◆ Aim of the task ◆
Those lines of the records that contain "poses" are to be located and copied.
Exercise material Block Start
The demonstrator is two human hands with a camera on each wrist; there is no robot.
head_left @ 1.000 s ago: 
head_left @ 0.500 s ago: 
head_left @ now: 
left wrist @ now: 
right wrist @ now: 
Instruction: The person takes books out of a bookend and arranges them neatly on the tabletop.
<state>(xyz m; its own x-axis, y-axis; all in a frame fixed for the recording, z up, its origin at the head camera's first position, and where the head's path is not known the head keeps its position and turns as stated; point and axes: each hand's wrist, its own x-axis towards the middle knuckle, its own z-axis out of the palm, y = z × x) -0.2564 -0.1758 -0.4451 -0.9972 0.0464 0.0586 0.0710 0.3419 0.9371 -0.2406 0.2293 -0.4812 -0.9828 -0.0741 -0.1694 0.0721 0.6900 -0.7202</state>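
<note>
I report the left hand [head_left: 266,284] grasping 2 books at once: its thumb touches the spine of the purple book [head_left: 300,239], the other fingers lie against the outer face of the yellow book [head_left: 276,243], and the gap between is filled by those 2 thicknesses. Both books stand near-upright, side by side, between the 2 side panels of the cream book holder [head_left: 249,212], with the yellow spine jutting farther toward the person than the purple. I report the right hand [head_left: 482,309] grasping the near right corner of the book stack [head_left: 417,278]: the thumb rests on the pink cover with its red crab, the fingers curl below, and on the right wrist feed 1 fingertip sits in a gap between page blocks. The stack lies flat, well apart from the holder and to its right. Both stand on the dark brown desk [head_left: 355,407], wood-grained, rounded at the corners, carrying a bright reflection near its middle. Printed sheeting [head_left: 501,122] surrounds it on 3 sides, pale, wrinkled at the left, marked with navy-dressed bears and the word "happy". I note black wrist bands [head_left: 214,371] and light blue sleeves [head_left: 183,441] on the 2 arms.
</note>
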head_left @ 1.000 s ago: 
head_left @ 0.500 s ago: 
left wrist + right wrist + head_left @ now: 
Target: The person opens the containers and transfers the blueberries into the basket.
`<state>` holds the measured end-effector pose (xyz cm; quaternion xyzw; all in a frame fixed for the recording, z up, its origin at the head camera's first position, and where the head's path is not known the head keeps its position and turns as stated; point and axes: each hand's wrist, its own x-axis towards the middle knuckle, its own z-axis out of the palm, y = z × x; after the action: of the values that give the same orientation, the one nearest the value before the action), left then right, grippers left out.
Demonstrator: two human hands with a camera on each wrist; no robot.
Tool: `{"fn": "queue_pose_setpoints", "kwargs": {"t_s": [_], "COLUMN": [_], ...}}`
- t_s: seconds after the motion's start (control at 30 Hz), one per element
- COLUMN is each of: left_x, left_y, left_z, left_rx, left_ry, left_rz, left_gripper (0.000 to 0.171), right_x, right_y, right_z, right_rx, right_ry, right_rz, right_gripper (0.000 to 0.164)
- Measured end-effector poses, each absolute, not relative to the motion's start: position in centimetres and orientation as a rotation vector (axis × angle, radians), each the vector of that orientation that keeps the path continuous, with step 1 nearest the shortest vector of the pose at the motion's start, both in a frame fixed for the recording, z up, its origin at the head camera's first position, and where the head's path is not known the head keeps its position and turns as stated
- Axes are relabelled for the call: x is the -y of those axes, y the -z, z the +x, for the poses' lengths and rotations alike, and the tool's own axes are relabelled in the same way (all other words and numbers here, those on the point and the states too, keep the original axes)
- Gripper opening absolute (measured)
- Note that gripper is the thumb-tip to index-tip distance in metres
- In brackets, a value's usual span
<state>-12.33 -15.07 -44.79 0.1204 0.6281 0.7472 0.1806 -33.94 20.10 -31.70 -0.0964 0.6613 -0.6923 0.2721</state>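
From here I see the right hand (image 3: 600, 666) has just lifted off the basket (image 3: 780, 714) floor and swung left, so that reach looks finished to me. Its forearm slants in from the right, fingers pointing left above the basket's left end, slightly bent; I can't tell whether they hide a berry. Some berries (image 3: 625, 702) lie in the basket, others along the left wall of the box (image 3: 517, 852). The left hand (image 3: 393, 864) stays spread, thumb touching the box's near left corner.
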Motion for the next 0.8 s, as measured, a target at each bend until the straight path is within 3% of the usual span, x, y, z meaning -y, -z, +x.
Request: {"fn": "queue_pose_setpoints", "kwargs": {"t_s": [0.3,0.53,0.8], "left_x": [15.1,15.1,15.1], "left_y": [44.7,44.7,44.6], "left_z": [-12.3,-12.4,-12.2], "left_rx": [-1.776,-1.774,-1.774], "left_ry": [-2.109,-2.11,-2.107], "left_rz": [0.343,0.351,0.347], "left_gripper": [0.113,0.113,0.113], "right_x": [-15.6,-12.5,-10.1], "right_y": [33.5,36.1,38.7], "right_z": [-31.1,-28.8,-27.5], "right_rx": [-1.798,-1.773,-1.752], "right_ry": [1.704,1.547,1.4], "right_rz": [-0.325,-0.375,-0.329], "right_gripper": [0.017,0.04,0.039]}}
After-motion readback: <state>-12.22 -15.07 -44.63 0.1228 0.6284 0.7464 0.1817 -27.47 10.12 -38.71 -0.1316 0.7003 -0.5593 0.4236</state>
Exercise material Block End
◆ Worked solution ◆
- Measured end-effector poses, each absolute, not relative to the motion's start: position in centimetres and orientation as a rotation vector (axis × angle, radians), each the vector of that orientation that keeps the path continuous, with step 1 nearest the shortest vector of the pose at the motion's start, both in a frame fixed for the recording, z up, its origin at the head camera's first position, and where the head's path is not known the head keeps its position and turns as stated
- Axes are relabelled for the call: x is the -y of those axes, y the -z, z the +x, for the poses' lengths and rotations alike, and the tool's own axes are relabelled in the same way (all other words and numbers here, those on the point and the states too, keep the original axes)

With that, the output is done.